What is needed is every line from the one holding "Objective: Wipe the" to the last line of the data below, printed exactly and without pictures.

══════════

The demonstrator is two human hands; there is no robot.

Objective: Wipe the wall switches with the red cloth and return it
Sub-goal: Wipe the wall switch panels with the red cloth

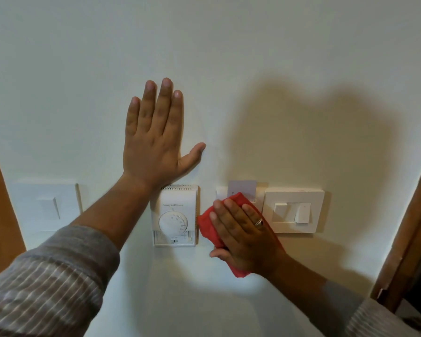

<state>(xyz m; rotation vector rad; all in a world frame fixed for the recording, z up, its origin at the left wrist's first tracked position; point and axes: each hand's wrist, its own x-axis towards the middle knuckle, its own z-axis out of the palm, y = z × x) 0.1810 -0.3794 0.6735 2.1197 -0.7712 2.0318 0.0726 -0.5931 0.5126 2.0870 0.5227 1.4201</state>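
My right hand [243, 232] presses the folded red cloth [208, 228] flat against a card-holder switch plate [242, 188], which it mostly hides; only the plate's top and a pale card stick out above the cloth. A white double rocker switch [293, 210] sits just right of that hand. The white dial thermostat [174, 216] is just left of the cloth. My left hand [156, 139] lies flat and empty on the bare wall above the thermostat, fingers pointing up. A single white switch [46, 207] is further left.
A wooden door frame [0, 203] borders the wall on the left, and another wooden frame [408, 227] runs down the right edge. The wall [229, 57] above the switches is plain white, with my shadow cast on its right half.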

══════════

* Result
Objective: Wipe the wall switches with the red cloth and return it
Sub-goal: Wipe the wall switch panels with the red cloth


<state>(xyz m; rotation vector rad; all in a world frame fixed for the recording, z up, its origin at the left wrist's first tracked position; point and axes: each hand's wrist, its own x-axis towards the middle knuckle, its own z-axis out of the palm, y = z × x) 0.1810 -0.3794 0.6735 2.1197 -0.7712 2.0318 0.0726 -0.5931 0.5126 2.0870 0.5227 1.4201</state>
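My right hand [243, 232] presses the folded red cloth [208, 228] flat against a card-holder switch plate [242, 188], which it mostly hides; only the plate's top and a pale card stick out above the cloth. A white double rocker switch [293, 210] sits just right of that hand. The white dial thermostat [174, 216] is just left of the cloth. My left hand [156, 139] lies flat and empty on the bare wall above the thermostat, fingers pointing up. A single white switch [46, 207] is further left.
A wooden door frame [0, 203] borders the wall on the left, and another wooden frame [408, 227] runs down the right edge. The wall [229, 57] above the switches is plain white, with my shadow cast on its right half.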

This exercise is finished.